(For relevant technical literature, see the listing prior to the claims section).
Recent advances in fabrication of MEMS microelectrode arrays, together with the ability to couple the arrays directly to VLSI chips, allow simultaneous monitoring of tens and even hundreds of neurons. Moreover, clinical applications of brain-machine interfaces may require monitoring of much larger populations, even hundreds and thousands of neurons. With this large a number of recording units, communicating raw neuronal signals results in prohibitively large data rates. When sampled with 20 Ksps, eight bit precision, even a hundred electrodes would generate 16 Mbps, too large for common methods of low-power wireless communications. Evidently, some form of data reduction must be applied prior to communication.
It is possible to detect the presence of neuronal spikes and communicate only active portions of recorded signals. Assuming an electrode might “sense” two or three units which fire 20 times per second on average, and taking the firing event length to be 2 msec, a data rate reduction of only one-tenth can be achieved. Further reduction can be provided by restricting the communicated information to mere indications of spike presence.
An extra-cellular microelectrode typically senses activity from several units adjacent to its tip.
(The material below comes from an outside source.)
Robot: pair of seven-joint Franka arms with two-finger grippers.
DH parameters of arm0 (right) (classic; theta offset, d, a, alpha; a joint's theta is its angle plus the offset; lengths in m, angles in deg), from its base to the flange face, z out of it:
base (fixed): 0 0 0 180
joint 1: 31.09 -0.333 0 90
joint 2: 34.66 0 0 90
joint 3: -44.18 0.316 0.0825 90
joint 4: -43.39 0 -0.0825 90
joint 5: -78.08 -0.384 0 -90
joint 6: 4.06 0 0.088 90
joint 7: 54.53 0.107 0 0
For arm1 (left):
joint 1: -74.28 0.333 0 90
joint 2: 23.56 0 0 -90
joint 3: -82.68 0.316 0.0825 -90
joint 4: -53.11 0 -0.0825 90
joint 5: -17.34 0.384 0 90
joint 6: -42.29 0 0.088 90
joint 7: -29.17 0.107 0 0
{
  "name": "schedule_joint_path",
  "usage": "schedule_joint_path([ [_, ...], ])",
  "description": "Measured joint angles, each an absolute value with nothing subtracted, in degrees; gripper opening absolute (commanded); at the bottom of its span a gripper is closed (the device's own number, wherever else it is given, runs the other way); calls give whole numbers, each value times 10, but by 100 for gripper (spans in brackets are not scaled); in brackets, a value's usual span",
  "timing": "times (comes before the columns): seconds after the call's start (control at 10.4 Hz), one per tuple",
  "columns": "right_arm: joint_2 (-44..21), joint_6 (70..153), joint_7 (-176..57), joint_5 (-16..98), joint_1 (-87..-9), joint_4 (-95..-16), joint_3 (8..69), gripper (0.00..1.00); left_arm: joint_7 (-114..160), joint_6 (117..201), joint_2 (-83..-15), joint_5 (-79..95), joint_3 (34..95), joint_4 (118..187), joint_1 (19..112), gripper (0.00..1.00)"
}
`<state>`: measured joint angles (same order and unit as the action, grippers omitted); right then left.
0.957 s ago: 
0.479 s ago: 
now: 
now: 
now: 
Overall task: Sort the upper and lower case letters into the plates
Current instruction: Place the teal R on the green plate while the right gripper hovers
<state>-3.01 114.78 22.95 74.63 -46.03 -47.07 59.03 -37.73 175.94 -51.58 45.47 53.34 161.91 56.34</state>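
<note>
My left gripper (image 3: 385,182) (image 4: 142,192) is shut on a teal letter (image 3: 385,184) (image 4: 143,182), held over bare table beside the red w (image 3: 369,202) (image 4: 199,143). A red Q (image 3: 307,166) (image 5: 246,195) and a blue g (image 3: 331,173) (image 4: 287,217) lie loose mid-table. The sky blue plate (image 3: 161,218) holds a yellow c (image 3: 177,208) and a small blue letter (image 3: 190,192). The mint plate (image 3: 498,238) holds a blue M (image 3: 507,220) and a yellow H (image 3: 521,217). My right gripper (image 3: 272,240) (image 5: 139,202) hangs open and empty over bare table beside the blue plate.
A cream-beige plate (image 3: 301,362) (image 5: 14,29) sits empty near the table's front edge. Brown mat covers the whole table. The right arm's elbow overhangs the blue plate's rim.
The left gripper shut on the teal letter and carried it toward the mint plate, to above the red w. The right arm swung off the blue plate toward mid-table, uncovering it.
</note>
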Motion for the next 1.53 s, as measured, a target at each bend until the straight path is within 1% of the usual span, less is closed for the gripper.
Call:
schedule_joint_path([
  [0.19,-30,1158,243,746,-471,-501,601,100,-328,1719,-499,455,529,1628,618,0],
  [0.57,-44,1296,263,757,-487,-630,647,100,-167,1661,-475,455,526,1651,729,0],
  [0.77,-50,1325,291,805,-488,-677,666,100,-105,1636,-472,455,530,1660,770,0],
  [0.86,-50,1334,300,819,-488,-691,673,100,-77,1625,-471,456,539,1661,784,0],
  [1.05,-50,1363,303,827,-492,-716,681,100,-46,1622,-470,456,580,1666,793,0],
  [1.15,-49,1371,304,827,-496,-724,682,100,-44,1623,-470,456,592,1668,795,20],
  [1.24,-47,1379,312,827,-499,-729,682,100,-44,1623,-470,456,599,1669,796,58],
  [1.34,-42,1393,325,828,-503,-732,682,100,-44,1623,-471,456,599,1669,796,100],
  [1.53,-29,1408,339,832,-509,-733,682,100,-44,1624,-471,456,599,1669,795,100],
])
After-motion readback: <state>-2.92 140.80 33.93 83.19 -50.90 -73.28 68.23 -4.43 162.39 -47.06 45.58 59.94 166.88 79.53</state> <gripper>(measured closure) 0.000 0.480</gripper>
Spike sorting applies classification techniques to assign spike waveforms of different shapes to different units. With on-chip spike sorting, the data bandwidth is reduced to 200 Kbps (almost down to one-hundreth) for the values above, assuming a 32 bit message generated for every spike.
In the prior art, another reason is known for on-chip sorting. In autonomous motor prosthetics, assuming that every spike coming from a certain electrode is generated by the same unit might prove insufficiently accurate for movement trajectory calculations. It is also known that implementation of existing algorithms for on chip spike sorting is feasible in terms of power dissipation.
In a signal recorded by an extra-cellular microelectrode, neuronal firing activity occupies the 100-10.000 Hz frequency band. Its amplitude is typically lower than 500 μV. The Local Field Potential (LFP) occupies the lower frequencies, below 100 Hz, with amplitudes below 5 mV. The signal-to-noise ratio of the combined signal is rather large. As the microelectrode noise and background noise of cortical activity are typically 5 μV, it may reach 60 dB.
Since the LFP must be filtered out prior to spike sorting, it is possible to block it right at the front-end by high-pass filtering below 100 Hz. It has been shown, however, that LFP carries important information. Several known front-end circuits pass the LFP band intact. They block the large input DC offsets, typical for neuronal signals, by high-pass filtering below 1 Hz. As the entire combined signal is passed, the minimal required precision of subsequent data acquisition is 10 bits, defined by the signal-to-noise ratio (SNR). The maximal gain is limited by the LFP magnitude and chip supply voltage. Since the firing activity (SPK) has ten times lower magnitude than the LFP, it can be amplified to only one tenth of the output swing.
Availability of multi-site neuronal electrodes, such as the Michigan probe or the Utah array, has enabled the development of highly integrated, multi-channel recording devices with large channel counts. These devices are of importance to various aspects of neurophysiological research.
Multi-site electrodes can potentially provide for simultaneous monitoring of hundreds and even thousands of neurons. The raw data rates that are generated by such populations are large. When sampled at 20 Ksps, with eight bit precision, a hundred electrodes would generate a raw data rate of 16 Mbps. Communicating such volumes of neuronal data over battery-powered wireless links, while maintaining reasonable battery life, is hardly possible with common methods of low-power wireless communications. Evidently, some form of data reduction must be applied. One possible way is to utilize some form of “lossy” data compression to reduce the raw waveform data capacity.
A method employing Wavelet Transform has been suggested. Alternatively, one might extract the significant features of the neuronal signal and limit the transmitted data to those features only. For example, it is possible to detect the presence of neuronal spikes and communicate only active portions of recorded signals, which may lead to an order of magnitude reduction in the required data rate.
Another order of magnitude reduction can be achieved if the neuronal spikes are sorted on the chip and only the notifications of spike events are transmitted to the host. Power feasibility of on-chip spike sorting with common sorting algorithms that are usually software-based has been verified. Adapting these algorithms for utilization in VLSI can yet lead to significant power savings, with only a minor sacrifice of accuracy. It has been suggested to measure and communicate only certain features of the incoming spikes. The spike sorting can subsequently operate on these features.
It would therefore be advantageous to provide an integrated system for multi-channel neuronal recording with spike/LFP separation, integrated A/D conversion and threshold detection.